» **Problem details**: The entries below contain a line with "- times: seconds" and a line with "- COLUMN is". Quote exactly those two lines and all lines between them.

[Opening Supplied records section]

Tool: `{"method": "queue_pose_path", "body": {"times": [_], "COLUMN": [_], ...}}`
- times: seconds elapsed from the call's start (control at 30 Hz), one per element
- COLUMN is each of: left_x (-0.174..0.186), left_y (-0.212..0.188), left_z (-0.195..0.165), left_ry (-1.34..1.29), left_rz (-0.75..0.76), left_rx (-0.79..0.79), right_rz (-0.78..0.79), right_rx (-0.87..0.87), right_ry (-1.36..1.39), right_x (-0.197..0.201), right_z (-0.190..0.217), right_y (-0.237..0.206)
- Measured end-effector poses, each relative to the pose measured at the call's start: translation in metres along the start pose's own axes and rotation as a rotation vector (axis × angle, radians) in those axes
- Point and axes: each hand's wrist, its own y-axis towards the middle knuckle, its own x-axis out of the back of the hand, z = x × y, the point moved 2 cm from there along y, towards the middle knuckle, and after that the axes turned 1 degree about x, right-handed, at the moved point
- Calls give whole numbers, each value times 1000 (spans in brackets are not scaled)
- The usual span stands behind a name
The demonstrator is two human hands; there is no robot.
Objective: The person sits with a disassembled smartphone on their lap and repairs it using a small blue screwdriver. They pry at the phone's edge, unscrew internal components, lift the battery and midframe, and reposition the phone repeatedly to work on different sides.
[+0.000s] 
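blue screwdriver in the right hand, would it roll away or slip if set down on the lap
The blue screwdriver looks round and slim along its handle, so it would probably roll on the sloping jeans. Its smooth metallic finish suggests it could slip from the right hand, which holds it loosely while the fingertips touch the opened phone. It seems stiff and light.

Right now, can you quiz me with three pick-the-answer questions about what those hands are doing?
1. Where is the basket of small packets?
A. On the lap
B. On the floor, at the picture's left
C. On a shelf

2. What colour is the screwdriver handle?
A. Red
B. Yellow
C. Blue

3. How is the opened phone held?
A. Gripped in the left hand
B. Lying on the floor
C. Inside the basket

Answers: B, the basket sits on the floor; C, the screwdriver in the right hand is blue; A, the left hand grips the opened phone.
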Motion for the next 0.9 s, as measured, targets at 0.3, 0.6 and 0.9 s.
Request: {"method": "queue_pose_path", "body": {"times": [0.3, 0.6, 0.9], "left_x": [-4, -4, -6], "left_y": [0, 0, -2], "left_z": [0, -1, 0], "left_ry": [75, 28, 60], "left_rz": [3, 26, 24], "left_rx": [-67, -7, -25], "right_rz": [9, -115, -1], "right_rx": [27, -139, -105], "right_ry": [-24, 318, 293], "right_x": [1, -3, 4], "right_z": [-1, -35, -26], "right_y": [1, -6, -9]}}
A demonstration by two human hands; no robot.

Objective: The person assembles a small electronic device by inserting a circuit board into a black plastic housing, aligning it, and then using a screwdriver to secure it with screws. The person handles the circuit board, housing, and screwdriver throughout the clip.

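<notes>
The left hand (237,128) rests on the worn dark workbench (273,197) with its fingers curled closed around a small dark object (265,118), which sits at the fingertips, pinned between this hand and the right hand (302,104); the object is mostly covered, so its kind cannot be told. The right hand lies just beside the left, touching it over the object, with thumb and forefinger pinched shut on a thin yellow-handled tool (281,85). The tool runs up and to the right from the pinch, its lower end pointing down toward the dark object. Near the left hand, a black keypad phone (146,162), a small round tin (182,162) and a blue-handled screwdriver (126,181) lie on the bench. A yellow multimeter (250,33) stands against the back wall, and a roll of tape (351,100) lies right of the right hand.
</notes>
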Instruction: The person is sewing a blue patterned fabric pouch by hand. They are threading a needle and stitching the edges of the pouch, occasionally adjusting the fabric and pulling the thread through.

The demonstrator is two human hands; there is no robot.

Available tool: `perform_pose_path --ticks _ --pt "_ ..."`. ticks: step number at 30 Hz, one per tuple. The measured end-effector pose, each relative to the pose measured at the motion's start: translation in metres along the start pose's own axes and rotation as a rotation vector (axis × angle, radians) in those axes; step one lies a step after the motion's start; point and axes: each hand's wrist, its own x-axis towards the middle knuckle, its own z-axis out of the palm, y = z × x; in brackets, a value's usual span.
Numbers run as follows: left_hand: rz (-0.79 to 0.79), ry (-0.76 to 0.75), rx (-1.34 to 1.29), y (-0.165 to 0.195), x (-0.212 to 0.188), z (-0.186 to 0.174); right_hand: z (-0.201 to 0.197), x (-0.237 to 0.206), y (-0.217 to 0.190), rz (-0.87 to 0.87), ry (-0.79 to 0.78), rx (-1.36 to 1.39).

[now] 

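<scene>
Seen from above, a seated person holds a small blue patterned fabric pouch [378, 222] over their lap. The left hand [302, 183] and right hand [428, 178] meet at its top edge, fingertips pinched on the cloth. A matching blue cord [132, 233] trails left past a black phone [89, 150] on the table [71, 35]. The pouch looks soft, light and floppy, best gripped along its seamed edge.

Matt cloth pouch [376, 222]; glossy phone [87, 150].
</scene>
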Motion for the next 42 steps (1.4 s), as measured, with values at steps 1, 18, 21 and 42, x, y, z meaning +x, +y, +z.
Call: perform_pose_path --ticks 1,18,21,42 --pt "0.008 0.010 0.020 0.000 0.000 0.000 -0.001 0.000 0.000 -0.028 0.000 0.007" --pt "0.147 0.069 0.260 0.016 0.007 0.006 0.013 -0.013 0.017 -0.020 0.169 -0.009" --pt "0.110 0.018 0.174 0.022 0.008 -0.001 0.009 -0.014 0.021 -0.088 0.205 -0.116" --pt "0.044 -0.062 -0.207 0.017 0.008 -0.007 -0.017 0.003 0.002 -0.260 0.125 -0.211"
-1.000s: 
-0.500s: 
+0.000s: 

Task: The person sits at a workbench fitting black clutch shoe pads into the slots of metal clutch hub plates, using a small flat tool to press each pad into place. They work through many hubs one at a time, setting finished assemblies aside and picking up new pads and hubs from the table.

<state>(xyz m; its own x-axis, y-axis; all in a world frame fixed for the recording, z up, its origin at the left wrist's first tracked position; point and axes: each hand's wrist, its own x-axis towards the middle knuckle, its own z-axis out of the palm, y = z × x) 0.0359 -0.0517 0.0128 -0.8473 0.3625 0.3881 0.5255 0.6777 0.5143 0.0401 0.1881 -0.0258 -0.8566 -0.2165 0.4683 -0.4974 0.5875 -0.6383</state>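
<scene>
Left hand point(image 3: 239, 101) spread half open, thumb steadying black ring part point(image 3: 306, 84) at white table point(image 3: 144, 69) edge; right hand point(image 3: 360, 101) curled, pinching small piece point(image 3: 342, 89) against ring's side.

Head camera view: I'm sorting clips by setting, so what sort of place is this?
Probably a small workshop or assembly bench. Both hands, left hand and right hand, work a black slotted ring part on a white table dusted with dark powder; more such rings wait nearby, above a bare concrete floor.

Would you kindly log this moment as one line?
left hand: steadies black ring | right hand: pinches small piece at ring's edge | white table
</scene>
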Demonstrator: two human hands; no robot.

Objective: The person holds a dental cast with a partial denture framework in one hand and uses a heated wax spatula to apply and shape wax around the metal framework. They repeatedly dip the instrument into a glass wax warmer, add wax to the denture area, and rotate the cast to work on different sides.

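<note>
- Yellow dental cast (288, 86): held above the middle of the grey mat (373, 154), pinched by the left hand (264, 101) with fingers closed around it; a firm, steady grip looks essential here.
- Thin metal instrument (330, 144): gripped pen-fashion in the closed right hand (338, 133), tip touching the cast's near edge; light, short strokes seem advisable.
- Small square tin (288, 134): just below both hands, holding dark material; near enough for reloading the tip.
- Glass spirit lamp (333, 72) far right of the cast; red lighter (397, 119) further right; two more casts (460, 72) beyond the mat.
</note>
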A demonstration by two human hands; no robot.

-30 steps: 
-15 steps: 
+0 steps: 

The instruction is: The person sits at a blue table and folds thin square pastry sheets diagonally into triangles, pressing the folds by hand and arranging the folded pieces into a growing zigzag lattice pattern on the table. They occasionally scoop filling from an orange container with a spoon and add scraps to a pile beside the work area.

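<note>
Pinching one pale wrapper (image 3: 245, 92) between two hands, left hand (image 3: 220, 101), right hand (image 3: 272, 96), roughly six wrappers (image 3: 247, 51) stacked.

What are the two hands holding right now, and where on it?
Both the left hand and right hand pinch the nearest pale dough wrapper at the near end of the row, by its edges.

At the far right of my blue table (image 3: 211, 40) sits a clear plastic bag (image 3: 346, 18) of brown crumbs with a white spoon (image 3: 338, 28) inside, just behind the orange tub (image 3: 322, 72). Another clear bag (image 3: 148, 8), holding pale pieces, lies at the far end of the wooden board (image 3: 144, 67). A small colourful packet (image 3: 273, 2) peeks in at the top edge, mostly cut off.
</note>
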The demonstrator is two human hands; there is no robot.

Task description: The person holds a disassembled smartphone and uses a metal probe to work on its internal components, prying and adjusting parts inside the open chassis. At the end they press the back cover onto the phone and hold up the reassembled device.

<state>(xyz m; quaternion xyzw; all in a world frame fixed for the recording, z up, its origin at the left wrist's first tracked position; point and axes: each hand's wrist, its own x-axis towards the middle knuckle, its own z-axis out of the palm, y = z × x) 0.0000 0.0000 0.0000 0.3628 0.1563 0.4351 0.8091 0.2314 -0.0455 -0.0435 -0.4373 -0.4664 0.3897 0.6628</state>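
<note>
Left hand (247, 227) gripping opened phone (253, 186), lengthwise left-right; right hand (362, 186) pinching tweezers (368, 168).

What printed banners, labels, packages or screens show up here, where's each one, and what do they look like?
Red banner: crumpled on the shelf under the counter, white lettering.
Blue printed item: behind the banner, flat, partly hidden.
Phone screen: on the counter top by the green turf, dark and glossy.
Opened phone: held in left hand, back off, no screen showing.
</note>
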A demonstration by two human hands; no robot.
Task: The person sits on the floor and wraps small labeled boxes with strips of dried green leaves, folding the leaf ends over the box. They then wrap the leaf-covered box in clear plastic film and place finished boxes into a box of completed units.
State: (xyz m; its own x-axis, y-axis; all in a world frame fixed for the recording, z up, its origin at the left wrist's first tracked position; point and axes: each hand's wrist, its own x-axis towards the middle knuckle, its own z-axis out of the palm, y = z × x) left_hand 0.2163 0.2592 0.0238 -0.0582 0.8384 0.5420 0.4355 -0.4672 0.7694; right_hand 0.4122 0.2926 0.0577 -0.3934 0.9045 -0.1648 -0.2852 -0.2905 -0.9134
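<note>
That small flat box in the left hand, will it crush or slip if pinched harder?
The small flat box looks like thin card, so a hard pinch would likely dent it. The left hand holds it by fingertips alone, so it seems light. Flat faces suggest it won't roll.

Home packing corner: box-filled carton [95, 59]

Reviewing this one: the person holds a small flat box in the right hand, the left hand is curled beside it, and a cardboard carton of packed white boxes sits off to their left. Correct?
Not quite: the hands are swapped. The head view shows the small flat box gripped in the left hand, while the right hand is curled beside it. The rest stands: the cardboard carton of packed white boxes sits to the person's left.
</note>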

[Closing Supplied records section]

» **Result**:
- times: seconds elapsed from the call's start (control at 30 Hz), one per element
- COLUMN is each of: left_x (-0.174..0.186), left_y (-0.212..0.188), left_z (-0.195..0.165), left_ry (-1.34..1.29), left_rz (-0.75..0.76), left_rx (-0.79..0.79), right_rz (-0.78..0.79), right_rx (-0.87..0.87), right_ry (-1.36..1.39), right_x (-0.197..0.201), right_z (-0.190..0.217), right_y (-0.237..0.206)

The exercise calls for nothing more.